Obviously, this column is the first place you turn to for breaking news on classical music in Vermont, right? OK, that's not even remotely true. But sometimes, you gotta class it up a bit and expand your intellectual horizons. Don't worry, I'll make it easy on you.
Bassist Reed Mathis is best known for his time in Billy & the Kids, Jacob Fred Jazz Odyssey and Tea Leaf Green. But lately he's taken to rearranging Beethoven symphonies for rock bands. Nifty, huh? He recently released an album featuring Beethoven's Symphony No. 3 and Symphony No. 8. And he deployed some talented friends to round out his rock orchestra, including Andrew Barr, Marco Benevento, Joe Russo, Galactic's Stanton Moore, and some guys named Mike Gordon and Page McConnell.
This Saturday, September 24, Mathis brings a touring version of that band to Nectar's to perform No. 3 in its entirety. The band includes Primus' Jay Lane, RAQ and Kung Fu's ToddStoops, TLG's Cochrane McMillan, and Clay Welch.

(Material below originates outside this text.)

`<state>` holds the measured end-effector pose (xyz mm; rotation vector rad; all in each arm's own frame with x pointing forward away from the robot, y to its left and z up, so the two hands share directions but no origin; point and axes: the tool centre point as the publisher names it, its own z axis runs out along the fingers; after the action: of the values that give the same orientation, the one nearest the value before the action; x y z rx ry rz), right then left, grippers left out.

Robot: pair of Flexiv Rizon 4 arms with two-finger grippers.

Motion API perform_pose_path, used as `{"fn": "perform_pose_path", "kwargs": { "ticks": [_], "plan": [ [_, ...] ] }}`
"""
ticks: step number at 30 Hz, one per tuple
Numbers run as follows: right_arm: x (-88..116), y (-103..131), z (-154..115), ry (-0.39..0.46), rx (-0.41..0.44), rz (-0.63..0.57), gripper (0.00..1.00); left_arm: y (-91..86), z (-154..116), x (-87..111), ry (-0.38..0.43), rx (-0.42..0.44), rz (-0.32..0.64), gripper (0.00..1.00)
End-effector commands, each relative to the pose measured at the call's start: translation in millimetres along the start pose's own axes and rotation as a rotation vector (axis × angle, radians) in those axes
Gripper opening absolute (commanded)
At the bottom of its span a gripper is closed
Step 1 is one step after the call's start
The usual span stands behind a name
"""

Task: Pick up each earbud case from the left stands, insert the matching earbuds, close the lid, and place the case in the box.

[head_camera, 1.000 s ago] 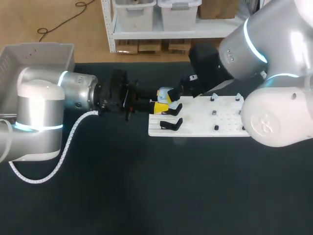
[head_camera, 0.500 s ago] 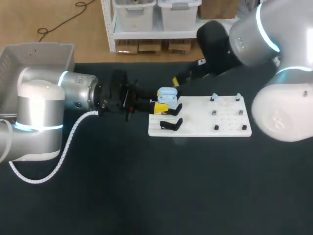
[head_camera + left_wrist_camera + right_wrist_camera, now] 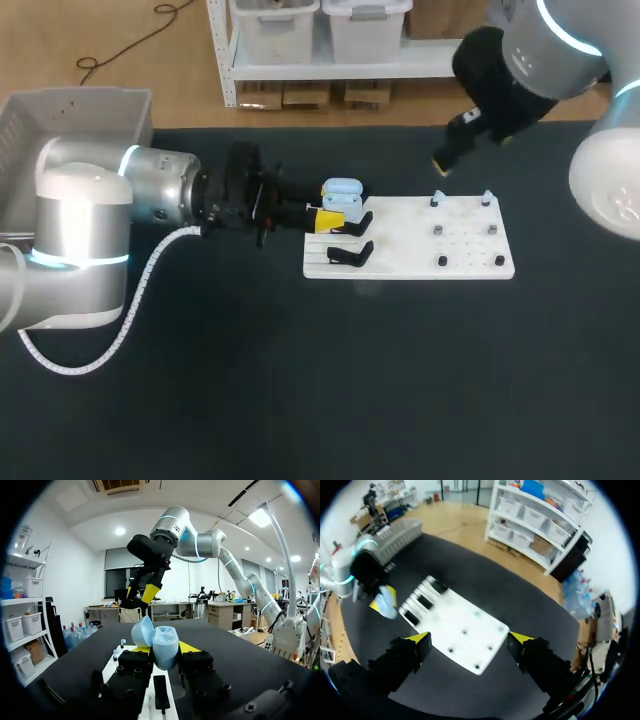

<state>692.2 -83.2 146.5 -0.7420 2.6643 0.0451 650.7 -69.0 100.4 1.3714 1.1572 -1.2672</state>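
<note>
Where left gripper (image 3: 331, 212) clamps earbud case (image 3: 164, 642), its sides hidden.

A pale blue earbud case (image 3: 342, 189) shows at the edge of a plain white board (image 3: 460, 245) with black stands (image 3: 350, 255) on a black table (image 3: 300, 380); the left gripper (image 3: 328, 213) and right gripper (image 3: 470, 639) are black with bright yellow tips, the left arm (image 3: 85, 215) and right arm (image 3: 540, 50) silver-white with cyan light rings, the box (image 3: 60, 115) pale grey.
</note>
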Motion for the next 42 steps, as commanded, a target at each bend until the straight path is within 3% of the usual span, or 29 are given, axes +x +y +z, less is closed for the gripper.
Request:
{"fn": "perform_pose_path", "kwargs": {
  "ticks": [1, 8, 14, 22, 25, 28, 31, 42],
  "plan": [
    [5, -7, 7, 0.074, 0.091, 0.014, 1.0, 0.4, 0, 0.1, 0.001, 0.001, 0.0, 0.0],
    [21, -26, 29, 0.215, 0.164, 0.066, 1.0, 0.4, 0, 0.1, 0.001, 0.001, 0.0, 0.0],
    [26, -32, 42, 0.292, 0.216, 0.201, 1.0, 0.4, 0, 0.1, 0.001, 0.001, 0.0, 0.0],
    [28, -34, 60, 0.33, 0.244, 0.282, 1.0, 0.4, 0, 0.1, 0.001, 0.001, 0.0, 0.0],
    [26, -35, 67, 0.332, 0.244, 0.307, 0.92, 0.4, 0, 0.1, 0.001, 0.001, 0.0, 0.0],
    [26, -37, 73, 0.334, 0.242, 0.328, 0.9, 0.4, 0, 0.1, 0.001, 0.001, 0.0, 0.0],
    [27, -42, 79, 0.339, 0.248, 0.347, 0.81, 0.4, 0, 0.1, 0.001, 0.001, 0.0, 0.0],
    [32, -48, 97, 0.361, 0.261, 0.337, 0.61, 0.4, 0, 0.1, 0.001, 0.001, 0.0, 0.0]
  ]
}}
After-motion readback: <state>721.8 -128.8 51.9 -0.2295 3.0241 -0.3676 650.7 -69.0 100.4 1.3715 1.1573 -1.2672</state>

See, you feel smarter already, don't you?
Last but not least, welcome home, Maryse Smith! Astute readers who checked out the aforementioned feature on Ravin's new record might have noticed a familiar name in the show's info slug. Indeed, Smith, who is now based in Philly, is opening for Ravin at ArtsRiot this Saturday, September 24.

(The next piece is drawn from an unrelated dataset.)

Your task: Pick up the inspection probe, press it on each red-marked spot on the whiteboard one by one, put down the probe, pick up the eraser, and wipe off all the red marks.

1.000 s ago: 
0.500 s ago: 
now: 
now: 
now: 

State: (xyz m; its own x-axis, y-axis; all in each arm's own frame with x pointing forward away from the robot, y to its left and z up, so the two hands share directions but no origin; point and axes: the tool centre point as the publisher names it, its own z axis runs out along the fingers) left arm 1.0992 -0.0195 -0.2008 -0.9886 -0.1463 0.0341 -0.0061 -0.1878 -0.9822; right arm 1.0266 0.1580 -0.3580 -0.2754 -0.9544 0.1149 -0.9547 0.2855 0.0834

Longtime readers likely know I've been a huge fan of Smith since her first record, Is BecomesWas, back in 2009. Her 2015 album, The Way It Is, recorded with Michael Chorney, was not only one of the best records of that year, I believe it's one of the best Vermont albums in the past decade, if not longer. Simply put, Smith is among the most talented songwriters ever to call VT home. Any time she comes back is reason to celebrate.